> _WHAT TO PRODUCE_
Output every entry below exactly, without its pictures.
- - - - -
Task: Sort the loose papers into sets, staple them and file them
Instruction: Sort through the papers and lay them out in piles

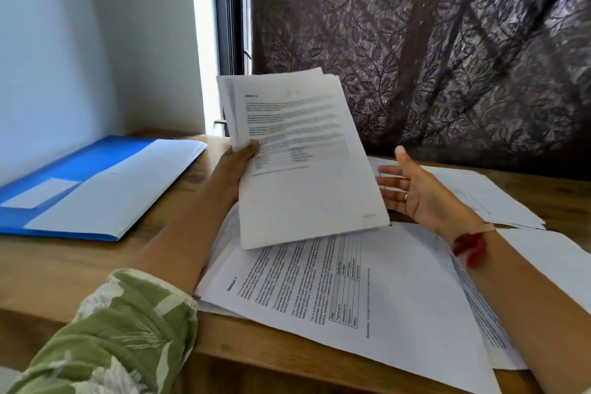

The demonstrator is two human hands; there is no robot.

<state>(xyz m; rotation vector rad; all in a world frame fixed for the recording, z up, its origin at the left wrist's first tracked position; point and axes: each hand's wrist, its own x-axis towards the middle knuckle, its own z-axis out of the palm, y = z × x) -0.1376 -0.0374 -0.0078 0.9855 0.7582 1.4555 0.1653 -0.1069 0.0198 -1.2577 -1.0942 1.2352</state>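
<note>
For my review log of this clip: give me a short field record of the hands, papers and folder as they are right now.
left hand: holds a stack of sheets by its left edge, above the desk
right hand: open, palm toward the stack's right edge; contact cannot be told
stack: printed, tilted, edges not squared
loose sheets: spread on the desk below the stack; the top one is headed "Section 7"
folder: blue, on the desk at left, white sheets in it
stapler: none in view

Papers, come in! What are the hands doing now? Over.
Left hand grips paper stack, held above table. Right hand open beside it. Loose sheets spread below; blue folder lies left. No stapler in view.
</note>
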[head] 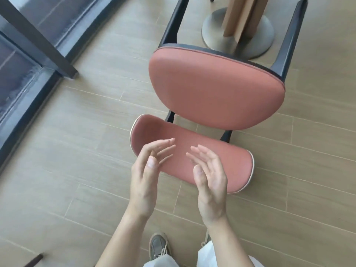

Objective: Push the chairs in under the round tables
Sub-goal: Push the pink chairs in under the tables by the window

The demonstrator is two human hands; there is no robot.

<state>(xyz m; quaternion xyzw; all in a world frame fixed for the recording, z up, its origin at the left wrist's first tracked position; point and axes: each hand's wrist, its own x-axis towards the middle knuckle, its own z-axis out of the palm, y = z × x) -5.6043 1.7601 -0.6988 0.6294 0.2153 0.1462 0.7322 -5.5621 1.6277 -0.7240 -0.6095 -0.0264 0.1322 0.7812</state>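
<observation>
A chair with a pink padded seat [215, 87] and a curved pink backrest [231, 166] on black legs stands in the middle of the head view, facing away from me. Its front legs straddle the round metal table base [212, 33] with a wooden pedestal [244, 14]; the tabletop is out of view. My left hand [148, 176] and my right hand [208, 176] hover just on my side of the backrest, fingers apart, palms facing each other. Neither hand touches the chair.
A dark window frame and post [38, 41] run along the left over the wood-look tile floor [77, 151]. My shoe [159, 245] and light trouser legs show at the bottom. A dark chair leg tip [34, 261] pokes in at the bottom left.
</observation>
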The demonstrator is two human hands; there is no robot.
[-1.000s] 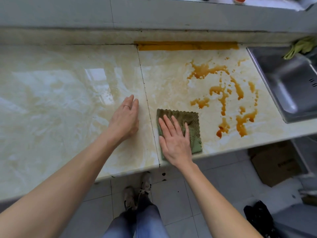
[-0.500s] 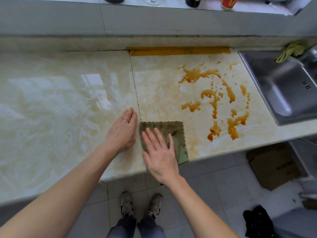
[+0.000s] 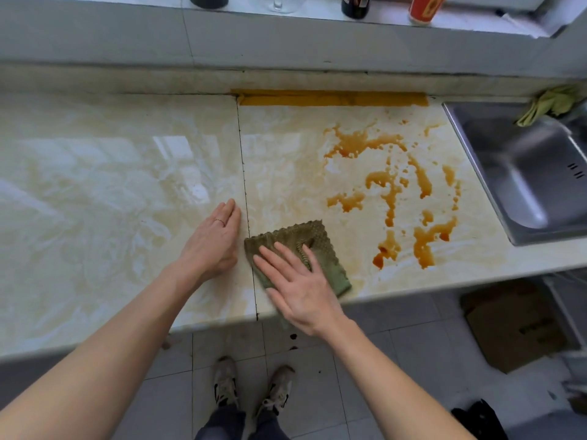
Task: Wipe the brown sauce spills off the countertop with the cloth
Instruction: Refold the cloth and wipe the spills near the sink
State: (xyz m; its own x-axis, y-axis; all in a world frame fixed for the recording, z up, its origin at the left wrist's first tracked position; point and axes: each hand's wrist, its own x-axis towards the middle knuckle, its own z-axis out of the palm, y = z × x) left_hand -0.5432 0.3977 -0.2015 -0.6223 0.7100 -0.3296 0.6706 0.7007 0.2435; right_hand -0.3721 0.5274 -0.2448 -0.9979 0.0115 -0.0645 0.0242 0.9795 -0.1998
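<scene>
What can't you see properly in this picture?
Head view only:
- Part of the cloth lies under the right hand.
- The red cup and dark bottle on the ledge are cut off by the top edge.
- The sink runs past the right edge.
- The cardboard box print is too blurred to read.

the glossy cream marbled bench (image 3: 127, 185) spans the upper half of the frame, with a dark seam (image 3: 246, 201) running top to bottom near the middle. right of the seam, brown sauce spills (image 3: 359, 144) lie in blotches and drips. a green cloth (image 3: 327, 258) lies at the front edge, the right hand (image 3: 298, 290) flat on it. the left hand (image 3: 216, 239) rests flat just left of the seam. an orange strip (image 3: 330, 98) lines the back edge.
</scene>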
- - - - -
> _RESPONSE_
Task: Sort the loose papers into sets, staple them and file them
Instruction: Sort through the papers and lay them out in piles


The demonstrator is two human hands; there is no robot.

<state>(xyz m; rotation vector rad; all in a world frame fixed for the recording, z up, its origin at the left wrist's first tracked position; point and axes: each hand's wrist, its own x-axis towards the middle knuckle, its own z-axis out of the palm, y = z × x) -0.1376 -0.0374 -0.0078 0.9855 0.7582 1.4555 0.1653 -0.1069 0.0198 -1.2577 -1.0942 1.2352</state>
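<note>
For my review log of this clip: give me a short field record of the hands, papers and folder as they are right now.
left hand: holds a stack of sheets by its left edge, above the desk
right hand: open, palm toward the stack's right edge; contact cannot be told
stack: printed, tilted, edges not squared
loose sheets: spread on the desk below the stack; the top one is headed "Section 7"
folder: blue, on the desk at left, white sheets in it
stapler: none in view

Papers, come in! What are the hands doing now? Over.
Left hand grips paper stack, held above table. Right hand open beside it. Loose sheets spread below; blue folder lies left. No stapler in view.
</note>
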[head] 

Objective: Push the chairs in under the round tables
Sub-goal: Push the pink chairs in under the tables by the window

The demonstrator is two human hands; there is no robot.

<state>(xyz m; quaternion xyzw; all in a world frame fixed for the recording, z up, its origin at the left wrist's first tracked position; point and axes: each hand's wrist, its own x-axis towards the middle knuckle, its own z-axis out of the palm, y = z × x) -5.6043 1.7601 -0.6988 0.6294 0.2153 0.1462 0.7322 -5.5621 1.6277 -0.7240 -0.6095 -0.0264 0.1322 0.7812</state>
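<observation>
A chair with a pink padded seat [215, 87] and a curved pink backrest [231, 166] on black legs stands in the middle of the head view, facing away from me. Its front legs straddle the round metal table base [212, 33] with a wooden pedestal [244, 14]; the tabletop is out of view. My left hand [148, 176] and my right hand [208, 176] hover just on my side of the backrest, fingers apart, palms facing each other. Neither hand touches the chair.
A dark window frame and post [38, 41] run along the left over the wood-look tile floor [77, 151]. My shoe [159, 245] and light trouser legs show at the bottom. A dark chair leg tip [34, 261] pokes in at the bottom left.
</observation>
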The demonstrator is two human hands; there is no robot.
[-1.000s] 
[-0.500s] 
[+0.000s] 
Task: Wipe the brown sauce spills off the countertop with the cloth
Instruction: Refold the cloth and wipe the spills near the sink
State: (xyz m; its own x-axis, y-axis; all in a world frame fixed for the recording, z up, its origin at the left wrist's first tracked position; point and axes: each hand's wrist, its own x-axis towards the middle knuckle, its own z-axis out of the palm, y = z × x) left_hand -0.5432 0.3977 -0.2015 -0.6223 0.7100 -0.3296 0.6706 0.7007 0.2435; right_hand -0.3721 0.5274 -0.2448 -0.9979 0.0115 -0.0645 0.0242 0.9795 -0.1998
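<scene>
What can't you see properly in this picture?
Head view only:
- Part of the cloth lies under the right hand.
- The red cup and dark bottle on the ledge are cut off by the top edge.
- The sink runs past the right edge.
- The cardboard box print is too blurred to read.

the glossy cream marbled bench (image 3: 127, 185) spans the upper half of the frame, with a dark seam (image 3: 246, 201) running top to bottom near the middle. right of the seam, brown sauce spills (image 3: 359, 144) lie in blotches and drips. a green cloth (image 3: 327, 258) lies at the front edge, the right hand (image 3: 298, 290) flat on it. the left hand (image 3: 216, 239) rests flat just left of the seam. an orange strip (image 3: 330, 98) lines the back edge.
</scene>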

Nothing else is required to complete this exercise.